Forse era meglio concludere la serie alla settima stagione ?
Stasera guardo l’ultimo episodio e spero di trovare di nuovo entusiasmo per la serie.
Per quanto riguarda gli altri personaggi: noia , noia , noia . Ci mancava Taub con le figlie “finte – gemelle” che sembrano leggermente cerebrolese.
Foreman alla continua ricerca della donna giusta, non sa manco lui che vuole.
Le 2 donne…. a parte che il soggetto non mi interessa , sono insulse
Ridateci 13!
Wilson , povero .
Sembra che l’attore si sia stufato di interpretare la parte.
Mi è sembrato di notare fatica nella recitazione e anche in H.L.
A volte mi sembra si annoi. Fa il suo lavoro e basta.

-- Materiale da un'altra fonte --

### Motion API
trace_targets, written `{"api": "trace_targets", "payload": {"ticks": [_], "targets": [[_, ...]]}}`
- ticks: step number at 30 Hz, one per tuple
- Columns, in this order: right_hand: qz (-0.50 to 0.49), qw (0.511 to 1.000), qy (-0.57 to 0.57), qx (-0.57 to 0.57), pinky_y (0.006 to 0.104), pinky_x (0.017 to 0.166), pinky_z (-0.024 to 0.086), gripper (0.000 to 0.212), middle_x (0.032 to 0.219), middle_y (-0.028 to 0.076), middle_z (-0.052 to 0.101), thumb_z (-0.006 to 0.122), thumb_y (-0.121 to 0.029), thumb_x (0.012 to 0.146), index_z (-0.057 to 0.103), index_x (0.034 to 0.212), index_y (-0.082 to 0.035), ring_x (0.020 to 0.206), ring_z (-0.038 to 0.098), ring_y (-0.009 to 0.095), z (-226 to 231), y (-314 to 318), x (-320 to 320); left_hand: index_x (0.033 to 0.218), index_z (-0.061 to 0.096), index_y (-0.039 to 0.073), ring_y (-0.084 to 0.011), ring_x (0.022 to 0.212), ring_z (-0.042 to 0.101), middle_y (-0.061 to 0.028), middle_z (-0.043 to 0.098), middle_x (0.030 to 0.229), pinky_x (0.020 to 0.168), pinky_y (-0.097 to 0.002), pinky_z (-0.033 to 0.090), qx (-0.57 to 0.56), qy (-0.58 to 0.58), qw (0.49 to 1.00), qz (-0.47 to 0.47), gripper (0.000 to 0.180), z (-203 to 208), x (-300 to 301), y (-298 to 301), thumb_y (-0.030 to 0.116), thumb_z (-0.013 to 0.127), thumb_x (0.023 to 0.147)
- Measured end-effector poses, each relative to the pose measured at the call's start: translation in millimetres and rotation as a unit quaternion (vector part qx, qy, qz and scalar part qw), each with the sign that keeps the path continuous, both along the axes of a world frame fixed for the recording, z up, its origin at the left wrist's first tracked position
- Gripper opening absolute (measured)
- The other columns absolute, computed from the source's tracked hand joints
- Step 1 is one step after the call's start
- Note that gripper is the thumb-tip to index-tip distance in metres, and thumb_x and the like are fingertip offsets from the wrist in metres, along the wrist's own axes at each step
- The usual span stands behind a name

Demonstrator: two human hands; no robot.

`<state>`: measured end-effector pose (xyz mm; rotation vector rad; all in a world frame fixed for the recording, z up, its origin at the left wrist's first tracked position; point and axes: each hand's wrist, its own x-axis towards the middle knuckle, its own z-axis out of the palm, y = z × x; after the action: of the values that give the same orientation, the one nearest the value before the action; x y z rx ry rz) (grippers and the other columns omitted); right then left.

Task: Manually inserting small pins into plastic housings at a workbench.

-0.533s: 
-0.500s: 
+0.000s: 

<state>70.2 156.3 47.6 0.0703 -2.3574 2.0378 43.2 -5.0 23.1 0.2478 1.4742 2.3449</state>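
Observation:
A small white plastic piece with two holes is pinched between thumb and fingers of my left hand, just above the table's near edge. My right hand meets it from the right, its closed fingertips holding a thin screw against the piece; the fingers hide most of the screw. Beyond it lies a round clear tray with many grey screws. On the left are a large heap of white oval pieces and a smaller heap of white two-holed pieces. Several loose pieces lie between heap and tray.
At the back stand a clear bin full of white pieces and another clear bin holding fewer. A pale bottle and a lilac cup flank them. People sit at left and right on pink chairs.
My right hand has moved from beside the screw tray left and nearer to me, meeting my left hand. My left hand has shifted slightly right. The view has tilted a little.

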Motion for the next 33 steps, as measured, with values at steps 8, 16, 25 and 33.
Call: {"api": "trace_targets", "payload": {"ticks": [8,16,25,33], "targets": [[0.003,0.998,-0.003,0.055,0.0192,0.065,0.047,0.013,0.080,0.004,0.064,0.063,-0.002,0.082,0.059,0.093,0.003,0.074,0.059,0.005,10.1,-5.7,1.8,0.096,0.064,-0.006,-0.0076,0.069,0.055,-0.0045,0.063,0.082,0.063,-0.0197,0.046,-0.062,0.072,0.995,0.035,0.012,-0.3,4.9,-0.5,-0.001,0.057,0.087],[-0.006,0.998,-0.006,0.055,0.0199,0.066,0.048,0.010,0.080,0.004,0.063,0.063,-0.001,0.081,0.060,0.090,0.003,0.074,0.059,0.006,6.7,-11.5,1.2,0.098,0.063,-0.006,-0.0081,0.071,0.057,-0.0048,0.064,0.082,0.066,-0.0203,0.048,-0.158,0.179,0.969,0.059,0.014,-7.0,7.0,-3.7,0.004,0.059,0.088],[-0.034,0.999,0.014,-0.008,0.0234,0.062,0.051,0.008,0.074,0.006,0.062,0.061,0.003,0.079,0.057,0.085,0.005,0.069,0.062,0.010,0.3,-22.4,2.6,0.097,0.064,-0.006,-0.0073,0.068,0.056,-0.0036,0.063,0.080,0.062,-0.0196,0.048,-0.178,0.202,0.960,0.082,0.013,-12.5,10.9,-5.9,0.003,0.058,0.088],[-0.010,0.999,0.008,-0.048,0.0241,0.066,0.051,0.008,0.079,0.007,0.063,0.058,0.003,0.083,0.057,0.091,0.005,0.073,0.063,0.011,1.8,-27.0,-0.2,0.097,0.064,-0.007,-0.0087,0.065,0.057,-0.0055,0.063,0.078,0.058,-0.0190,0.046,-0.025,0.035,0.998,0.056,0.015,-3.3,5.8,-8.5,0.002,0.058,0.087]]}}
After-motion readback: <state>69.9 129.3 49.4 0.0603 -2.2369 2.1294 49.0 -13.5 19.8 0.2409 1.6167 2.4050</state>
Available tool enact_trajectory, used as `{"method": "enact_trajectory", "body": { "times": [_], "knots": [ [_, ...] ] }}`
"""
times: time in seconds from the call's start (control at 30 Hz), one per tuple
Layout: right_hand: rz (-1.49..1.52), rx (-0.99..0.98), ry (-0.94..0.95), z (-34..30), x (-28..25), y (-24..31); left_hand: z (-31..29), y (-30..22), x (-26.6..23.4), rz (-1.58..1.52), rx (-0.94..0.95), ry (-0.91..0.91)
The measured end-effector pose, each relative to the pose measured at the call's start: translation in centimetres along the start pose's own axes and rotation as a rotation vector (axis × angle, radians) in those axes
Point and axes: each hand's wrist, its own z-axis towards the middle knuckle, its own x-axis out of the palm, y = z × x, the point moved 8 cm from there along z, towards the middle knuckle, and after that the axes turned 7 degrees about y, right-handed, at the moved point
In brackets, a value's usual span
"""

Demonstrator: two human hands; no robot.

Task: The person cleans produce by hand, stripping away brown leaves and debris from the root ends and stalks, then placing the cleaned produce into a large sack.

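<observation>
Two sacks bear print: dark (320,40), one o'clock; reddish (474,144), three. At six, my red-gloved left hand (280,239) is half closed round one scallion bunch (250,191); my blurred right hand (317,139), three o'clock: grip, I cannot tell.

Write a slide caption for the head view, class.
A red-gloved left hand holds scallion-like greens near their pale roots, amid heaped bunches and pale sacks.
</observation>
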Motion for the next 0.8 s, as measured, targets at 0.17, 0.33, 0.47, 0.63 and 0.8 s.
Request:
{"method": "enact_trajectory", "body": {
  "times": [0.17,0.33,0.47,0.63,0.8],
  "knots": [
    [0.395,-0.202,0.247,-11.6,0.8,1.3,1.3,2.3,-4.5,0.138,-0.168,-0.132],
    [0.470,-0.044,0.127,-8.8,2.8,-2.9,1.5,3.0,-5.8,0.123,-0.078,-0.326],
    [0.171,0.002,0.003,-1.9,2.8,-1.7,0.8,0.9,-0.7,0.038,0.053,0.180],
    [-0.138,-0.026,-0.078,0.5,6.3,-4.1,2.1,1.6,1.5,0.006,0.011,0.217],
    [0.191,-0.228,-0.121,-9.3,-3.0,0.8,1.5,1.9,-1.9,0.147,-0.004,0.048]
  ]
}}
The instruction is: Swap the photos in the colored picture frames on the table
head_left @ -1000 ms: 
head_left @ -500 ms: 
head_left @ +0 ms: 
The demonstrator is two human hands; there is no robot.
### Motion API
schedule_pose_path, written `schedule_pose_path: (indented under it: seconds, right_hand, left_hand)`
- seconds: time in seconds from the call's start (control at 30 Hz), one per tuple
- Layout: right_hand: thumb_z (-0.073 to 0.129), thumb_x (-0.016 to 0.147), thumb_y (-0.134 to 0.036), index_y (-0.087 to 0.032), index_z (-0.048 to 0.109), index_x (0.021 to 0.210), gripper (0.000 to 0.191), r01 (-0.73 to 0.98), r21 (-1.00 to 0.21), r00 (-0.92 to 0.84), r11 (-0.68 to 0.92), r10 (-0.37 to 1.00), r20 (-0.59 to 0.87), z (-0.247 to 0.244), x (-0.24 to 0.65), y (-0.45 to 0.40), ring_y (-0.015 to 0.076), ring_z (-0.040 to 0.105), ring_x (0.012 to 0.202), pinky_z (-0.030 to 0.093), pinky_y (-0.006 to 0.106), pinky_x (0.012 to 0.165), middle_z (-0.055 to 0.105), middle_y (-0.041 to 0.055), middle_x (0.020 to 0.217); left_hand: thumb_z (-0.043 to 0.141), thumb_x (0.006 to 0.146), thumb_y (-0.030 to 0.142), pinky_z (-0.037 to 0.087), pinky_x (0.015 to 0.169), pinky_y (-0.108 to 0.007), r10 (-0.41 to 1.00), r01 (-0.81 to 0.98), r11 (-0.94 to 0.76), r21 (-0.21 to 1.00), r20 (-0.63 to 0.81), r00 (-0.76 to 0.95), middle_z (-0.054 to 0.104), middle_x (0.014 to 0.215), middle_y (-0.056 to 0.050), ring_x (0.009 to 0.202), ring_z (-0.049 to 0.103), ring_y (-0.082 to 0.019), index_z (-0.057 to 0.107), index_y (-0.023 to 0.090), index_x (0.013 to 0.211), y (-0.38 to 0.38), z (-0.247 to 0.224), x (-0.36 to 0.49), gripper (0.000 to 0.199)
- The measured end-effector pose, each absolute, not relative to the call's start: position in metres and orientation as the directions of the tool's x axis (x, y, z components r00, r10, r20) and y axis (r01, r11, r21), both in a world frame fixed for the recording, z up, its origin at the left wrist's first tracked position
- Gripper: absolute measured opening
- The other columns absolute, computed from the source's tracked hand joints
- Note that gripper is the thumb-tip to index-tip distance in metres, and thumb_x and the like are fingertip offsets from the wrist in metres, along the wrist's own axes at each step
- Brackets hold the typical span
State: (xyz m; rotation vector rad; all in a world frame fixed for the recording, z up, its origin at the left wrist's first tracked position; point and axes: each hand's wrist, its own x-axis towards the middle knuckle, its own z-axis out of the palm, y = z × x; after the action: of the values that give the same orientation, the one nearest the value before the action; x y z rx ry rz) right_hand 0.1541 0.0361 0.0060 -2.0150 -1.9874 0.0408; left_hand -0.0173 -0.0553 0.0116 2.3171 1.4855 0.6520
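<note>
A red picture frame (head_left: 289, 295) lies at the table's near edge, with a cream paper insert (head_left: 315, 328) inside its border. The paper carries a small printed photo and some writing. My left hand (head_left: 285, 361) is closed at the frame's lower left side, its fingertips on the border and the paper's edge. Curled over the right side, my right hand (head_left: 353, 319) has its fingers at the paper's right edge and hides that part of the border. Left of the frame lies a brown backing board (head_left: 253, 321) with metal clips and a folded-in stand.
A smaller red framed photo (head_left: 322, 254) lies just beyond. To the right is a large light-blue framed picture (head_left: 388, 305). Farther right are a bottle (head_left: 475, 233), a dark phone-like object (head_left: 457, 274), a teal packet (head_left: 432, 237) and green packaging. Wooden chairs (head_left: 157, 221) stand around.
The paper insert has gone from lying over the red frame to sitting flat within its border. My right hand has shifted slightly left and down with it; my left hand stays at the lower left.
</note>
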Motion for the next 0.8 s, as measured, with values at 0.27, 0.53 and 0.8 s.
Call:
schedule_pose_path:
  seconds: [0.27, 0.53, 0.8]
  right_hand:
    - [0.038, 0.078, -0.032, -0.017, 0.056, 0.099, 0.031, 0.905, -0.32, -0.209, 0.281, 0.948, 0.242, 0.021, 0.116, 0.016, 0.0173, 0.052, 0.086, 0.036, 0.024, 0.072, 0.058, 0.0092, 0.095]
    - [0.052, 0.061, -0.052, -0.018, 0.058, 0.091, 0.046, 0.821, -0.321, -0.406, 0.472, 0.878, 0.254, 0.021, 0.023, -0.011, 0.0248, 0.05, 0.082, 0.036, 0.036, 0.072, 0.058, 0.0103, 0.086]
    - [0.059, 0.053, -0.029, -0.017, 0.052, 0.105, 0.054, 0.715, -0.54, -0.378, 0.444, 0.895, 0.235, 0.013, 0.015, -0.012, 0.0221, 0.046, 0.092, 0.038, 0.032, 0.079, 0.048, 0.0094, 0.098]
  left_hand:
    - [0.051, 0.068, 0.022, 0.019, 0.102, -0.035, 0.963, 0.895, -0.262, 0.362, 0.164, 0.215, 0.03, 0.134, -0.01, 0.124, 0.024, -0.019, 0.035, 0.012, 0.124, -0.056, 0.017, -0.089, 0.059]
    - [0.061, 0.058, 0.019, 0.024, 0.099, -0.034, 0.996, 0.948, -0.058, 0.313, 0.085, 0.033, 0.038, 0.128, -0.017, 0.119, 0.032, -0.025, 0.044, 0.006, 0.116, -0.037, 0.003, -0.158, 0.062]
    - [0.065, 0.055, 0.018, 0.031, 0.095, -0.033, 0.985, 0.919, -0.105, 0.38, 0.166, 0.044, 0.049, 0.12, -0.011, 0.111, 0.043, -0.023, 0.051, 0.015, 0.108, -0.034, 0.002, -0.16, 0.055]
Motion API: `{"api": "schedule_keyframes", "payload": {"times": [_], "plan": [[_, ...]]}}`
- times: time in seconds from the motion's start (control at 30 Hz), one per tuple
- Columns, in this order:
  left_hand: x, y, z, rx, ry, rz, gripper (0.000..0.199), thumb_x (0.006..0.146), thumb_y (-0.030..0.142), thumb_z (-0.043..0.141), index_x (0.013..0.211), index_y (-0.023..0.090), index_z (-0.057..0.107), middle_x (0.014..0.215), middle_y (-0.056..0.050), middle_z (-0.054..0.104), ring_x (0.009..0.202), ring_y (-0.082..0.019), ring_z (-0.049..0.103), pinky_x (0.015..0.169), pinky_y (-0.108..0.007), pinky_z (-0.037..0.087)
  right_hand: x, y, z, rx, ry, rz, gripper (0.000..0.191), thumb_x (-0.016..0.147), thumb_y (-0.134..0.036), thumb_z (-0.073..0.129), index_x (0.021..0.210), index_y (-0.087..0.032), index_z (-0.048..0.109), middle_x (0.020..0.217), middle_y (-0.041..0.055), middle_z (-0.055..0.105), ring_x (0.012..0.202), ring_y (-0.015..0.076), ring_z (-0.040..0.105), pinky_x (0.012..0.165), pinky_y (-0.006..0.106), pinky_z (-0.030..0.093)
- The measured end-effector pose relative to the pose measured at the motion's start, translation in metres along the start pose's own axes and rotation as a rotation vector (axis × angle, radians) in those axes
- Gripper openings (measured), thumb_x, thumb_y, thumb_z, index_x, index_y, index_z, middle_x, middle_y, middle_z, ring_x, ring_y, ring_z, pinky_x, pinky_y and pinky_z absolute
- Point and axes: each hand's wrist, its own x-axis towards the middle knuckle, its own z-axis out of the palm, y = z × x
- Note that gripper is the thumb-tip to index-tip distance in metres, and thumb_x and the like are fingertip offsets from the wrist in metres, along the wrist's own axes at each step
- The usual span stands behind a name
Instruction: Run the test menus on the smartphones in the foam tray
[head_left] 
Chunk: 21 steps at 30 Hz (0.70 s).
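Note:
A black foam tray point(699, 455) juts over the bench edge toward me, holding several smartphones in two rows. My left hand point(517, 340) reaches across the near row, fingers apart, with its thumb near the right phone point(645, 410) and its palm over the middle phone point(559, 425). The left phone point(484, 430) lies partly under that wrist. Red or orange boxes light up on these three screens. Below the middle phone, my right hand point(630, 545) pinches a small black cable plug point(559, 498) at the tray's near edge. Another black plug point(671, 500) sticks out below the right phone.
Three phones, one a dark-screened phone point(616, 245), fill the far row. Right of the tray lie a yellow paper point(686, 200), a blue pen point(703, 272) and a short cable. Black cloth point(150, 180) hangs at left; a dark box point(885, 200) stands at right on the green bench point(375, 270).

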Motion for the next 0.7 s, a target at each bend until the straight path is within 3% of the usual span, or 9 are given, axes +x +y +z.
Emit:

è ufficiale, chiude. già mi scende una lacrimuccia, considerando che se ne vanno anche le Casalinghe è la fine di un’ epoca.
frale ha scritto:
Ma dove lo hai letto?
EDIT: come non detto, ecco qui il link http://www.tvline.com/2012/02/house-fox-ending-may-2012/ T_T
DaphneMoon ha scritto:
Non potrei essere più d’accordo, è davvero insopportabile.
L’episodio mi è piaciuto, però niente di eccezionale ed anzi con un vago senso di déjà-vu, dato che la storia dell’adolescente scappato di casa/orfano/emancipato è stata riproposta in mille versioni nelle varie serie che seguo. Apprezzo comunque la scelta finale di farla andare via, anziché riconsegnarsi nelle mani di un donna che non si è fidata della parola di una ragazza che le ha fatto da governante per mesi, ma che ha creduto alla prima dottoressa che le viene a dire che senza dubbio sua figlia è una ubriacona.
Bella l’empatia di House e tutto quanto di contorno, anche se forse si poteva calcare un po’ di più la mano.
Simpatici i due fratelli, anche se completamente scollegati dal resto.
Comunque sono contenta che finalmente la clinica sia tornata a pieno ritmo!
Taub dovrebbe leggere più blog di mamme, si sentirebbe molto meno inadeguato e troverebbe qualche suggerimento su come passare il tempo con due poppanti.
Foreman è assurdo, ma ancora più assurda è la ragazza e ancora ancora più assurdo il marito di lei.